Se ajustó la corbata ante el espejo y se le ocurrió algo aún más extraño. ¿Tal vez la diferencia entre las jefas y los jefes de Estado es que ellos usan corbata?

—Esta especie de horca de tela, que divide la cabeza del corazón —: lo dijo en voz alta viéndose en el espejo la corbata. —Esta horca que divide el pensamiento de la emoción.

Ya extraviado en su desvarío, Ramírez se lavó las manos mientras se le ocurría que tal vez la Naturaleza no hable el lenguaje del pensamiento humano, el que reside en la cabeza. Tal vez la Naturaleza se comunica con nosotros a través del cuerpo entero.

—Del cuerpo entero que se siente bien o que padece.

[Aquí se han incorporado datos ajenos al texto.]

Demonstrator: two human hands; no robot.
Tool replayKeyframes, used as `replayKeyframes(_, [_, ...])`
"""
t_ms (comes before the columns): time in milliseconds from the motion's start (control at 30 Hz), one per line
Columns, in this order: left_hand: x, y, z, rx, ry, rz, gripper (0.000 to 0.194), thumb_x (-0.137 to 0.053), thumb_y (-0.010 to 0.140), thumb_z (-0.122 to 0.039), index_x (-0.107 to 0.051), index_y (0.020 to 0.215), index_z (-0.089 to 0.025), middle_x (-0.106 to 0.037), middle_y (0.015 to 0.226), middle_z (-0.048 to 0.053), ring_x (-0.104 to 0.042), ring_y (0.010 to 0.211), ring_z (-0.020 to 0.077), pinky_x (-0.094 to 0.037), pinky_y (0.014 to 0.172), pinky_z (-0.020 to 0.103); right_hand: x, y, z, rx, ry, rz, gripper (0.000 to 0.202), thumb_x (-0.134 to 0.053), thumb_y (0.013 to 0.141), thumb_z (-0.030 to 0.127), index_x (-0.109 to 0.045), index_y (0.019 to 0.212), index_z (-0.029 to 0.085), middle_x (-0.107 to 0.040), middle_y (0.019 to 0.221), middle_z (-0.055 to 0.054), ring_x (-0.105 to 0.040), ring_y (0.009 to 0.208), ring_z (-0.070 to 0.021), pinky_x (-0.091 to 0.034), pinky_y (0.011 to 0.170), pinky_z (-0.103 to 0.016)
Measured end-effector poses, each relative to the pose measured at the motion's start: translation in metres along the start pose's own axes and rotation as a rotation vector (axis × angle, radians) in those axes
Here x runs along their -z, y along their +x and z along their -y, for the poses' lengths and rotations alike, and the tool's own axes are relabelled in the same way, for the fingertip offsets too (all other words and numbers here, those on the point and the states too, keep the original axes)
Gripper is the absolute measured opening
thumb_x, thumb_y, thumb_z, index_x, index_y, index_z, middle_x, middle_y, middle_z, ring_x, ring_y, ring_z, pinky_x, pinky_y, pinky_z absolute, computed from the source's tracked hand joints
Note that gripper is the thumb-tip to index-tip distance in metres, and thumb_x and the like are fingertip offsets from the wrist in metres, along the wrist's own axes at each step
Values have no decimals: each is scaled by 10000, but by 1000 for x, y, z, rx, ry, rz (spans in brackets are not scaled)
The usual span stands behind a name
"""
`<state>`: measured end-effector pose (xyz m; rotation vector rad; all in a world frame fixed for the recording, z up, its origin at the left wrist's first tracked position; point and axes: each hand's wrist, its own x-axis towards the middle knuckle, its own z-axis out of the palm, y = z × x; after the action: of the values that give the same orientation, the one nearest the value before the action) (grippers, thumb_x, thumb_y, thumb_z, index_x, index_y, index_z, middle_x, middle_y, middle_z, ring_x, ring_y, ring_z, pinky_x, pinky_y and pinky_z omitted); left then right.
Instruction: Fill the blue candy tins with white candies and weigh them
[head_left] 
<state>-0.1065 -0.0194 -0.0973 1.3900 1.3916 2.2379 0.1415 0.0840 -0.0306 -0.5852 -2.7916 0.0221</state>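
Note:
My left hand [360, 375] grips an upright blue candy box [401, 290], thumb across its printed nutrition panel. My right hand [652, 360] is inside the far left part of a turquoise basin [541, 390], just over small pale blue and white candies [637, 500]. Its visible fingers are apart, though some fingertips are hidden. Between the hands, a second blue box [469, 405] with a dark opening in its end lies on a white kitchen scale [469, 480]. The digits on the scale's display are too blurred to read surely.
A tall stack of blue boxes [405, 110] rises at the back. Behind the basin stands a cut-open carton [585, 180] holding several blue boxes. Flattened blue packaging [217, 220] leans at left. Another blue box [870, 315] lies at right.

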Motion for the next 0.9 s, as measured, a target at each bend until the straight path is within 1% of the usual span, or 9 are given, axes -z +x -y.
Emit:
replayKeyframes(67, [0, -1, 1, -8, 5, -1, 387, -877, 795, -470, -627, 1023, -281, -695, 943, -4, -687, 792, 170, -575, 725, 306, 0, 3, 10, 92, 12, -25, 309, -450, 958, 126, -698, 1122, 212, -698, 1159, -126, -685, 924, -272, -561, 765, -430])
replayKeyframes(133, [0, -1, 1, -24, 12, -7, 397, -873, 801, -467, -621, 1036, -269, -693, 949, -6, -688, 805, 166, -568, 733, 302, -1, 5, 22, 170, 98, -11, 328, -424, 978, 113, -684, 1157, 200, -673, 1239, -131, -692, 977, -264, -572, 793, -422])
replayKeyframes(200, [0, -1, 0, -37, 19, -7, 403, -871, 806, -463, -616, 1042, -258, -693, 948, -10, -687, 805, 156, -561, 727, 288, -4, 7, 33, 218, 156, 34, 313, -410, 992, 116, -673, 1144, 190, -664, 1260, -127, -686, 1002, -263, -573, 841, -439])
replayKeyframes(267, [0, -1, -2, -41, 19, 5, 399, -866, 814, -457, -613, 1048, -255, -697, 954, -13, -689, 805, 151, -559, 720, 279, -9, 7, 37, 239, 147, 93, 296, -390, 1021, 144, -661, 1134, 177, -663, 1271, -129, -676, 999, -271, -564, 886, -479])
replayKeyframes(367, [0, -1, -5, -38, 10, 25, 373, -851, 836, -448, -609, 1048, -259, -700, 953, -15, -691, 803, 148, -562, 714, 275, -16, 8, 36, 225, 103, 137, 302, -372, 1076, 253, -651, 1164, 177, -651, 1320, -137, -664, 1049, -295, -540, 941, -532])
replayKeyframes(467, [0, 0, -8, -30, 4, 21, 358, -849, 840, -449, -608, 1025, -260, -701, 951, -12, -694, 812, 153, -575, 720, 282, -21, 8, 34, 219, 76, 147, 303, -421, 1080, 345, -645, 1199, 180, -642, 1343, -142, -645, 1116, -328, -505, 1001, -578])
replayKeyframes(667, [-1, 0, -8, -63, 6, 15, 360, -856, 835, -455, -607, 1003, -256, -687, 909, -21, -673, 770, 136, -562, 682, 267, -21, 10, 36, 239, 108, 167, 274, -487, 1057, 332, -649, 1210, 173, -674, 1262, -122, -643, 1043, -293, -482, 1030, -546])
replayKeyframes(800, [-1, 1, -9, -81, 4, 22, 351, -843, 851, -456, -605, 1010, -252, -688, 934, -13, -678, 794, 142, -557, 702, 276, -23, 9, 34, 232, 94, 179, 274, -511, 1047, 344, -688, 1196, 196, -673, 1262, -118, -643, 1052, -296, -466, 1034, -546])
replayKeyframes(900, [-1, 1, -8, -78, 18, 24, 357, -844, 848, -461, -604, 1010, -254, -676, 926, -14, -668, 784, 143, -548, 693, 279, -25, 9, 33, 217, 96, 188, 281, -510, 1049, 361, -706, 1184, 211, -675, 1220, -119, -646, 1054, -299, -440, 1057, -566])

Cuando volvió al salón Juárez el joven empresario, la mesa estaba calculando cuántos puntos del PIB se ganarían con cuántos muertos.

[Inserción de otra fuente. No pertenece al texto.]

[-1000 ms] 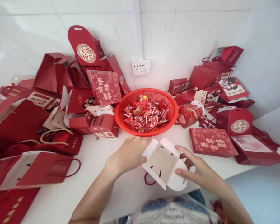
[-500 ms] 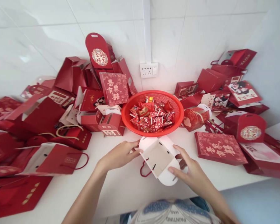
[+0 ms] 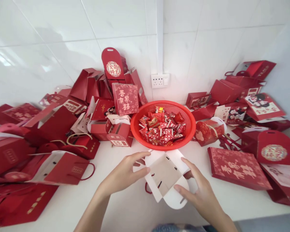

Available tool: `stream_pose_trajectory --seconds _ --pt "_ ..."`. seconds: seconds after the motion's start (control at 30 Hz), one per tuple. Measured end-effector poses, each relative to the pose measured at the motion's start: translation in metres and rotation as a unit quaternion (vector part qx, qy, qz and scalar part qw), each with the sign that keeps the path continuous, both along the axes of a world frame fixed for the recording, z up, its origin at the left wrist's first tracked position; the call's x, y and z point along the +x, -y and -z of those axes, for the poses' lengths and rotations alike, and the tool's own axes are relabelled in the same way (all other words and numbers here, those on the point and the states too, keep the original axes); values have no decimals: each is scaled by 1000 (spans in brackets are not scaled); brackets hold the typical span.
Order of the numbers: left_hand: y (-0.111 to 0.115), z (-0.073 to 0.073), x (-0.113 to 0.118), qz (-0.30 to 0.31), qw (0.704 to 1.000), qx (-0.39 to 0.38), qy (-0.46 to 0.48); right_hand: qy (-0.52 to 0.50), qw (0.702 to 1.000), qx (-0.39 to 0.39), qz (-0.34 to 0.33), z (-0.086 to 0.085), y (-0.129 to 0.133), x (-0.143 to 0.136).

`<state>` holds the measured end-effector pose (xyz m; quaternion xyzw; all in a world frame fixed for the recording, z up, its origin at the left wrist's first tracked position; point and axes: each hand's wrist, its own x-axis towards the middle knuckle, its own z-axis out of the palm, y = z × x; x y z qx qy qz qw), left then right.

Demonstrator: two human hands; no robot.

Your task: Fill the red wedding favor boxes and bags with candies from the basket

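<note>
An unfolded paper gift box (image 3: 166, 172), white inside with its rounded flaps spread, sits in front of the candy basket. Dark cord ends show on its inner panel, and a dark red cord handle (image 3: 148, 187) sticks out at its lower left. My left hand (image 3: 125, 172) has its thumb and forefinger on the left flap. On the right, my right hand (image 3: 195, 183) grips the box, thumb on the near rounded flap and fingers along the right edge. Just beyond the box stands a red plastic basket (image 3: 134, 129) of wrapped candies (image 3: 163, 129).
Red gift boxes (image 3: 122, 132) and bags are piled on the white table (image 3: 106, 212) at the left, more at the right. A flat red box (image 3: 236, 167) lies near my right hand. Behind is a tiled wall with a power socket (image 3: 160, 80).
The view has tilted up and turned slightly left, so the scene sits lower and further right. Both hands stay at the box, and the left fingers are spread a little wider on its flap.
</note>
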<state>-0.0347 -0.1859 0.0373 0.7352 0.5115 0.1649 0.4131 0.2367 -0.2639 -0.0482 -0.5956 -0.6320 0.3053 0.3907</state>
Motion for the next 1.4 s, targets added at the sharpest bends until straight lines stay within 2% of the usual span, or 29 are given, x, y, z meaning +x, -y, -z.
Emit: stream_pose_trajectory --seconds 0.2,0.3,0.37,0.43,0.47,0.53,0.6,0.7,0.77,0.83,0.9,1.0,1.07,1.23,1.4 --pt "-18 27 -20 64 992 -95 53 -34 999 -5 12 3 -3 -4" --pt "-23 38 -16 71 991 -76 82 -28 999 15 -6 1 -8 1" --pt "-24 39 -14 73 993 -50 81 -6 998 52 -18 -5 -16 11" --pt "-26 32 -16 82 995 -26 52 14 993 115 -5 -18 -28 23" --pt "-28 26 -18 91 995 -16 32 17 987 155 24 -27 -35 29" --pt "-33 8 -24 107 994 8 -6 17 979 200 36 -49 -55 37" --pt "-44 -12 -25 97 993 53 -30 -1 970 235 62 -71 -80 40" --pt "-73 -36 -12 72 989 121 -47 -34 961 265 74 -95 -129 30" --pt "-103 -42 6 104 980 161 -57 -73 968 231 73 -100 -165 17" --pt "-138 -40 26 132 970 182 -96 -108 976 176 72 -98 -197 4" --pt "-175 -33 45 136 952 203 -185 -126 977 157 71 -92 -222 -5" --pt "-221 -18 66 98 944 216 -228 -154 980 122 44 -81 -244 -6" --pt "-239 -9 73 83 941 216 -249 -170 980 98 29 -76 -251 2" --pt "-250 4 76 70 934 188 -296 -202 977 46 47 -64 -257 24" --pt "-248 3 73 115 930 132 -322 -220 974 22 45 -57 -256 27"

—Como 8 mil muertos por cada punto del PIB —resumió Carlos Slim.

—Muy caro —se lamentó el  Presidente —Pero de algo tiene que comer la gente que no tiene ahorros, ¿no es verdad? Aunque ustedes podrían hacer comedores donde la gente recogiera diario su alimento. Yo creo que sí les alcanza con su dinero. ¿Cuánto suman sus fortunas, señores?

—Permítame —dijo Bailléres y tecleó en la computadora. —Suman 158 billones de pesos.

—Tres billones que se gasten, muchachos —dijo el Presidente. —Y el gobierno pone 1 billón o 2.

Se rieron todos, de buena gana, ante la idea de regalar comida a los pobres y a cambio no ganar ningún punto del PIB.

—Ya en serio –dijo el Presidente. —Si abrimos la economía esta semana, ¿cuánto nos costaría cada muerto?

—No Presidente, los muertos ya no cuestan —: Salinas Pliego.

—¿Cómo así?, ¿los muertos son gratis? —: Carlos Slim, muy interesado.

—Así es —: Salinas Pliego. –Yo se los aseguro. Los muertos no comen, no habitan casas, no usan agua. No te demandan por homicidio imprudencial. No sueñan siquiera. Cada muerto vale exactamente 0 pesos.

—Ah caray, eso es muy barato –se alegró Carlos Slim. —Bueno, pues apostemos generosamente con los muertos, ¿no crees Presidente?

Y Ramírez pensó por un solo momento: esto es la locura de las corbatas: la demencia de los ahorcados en las horcas de tela.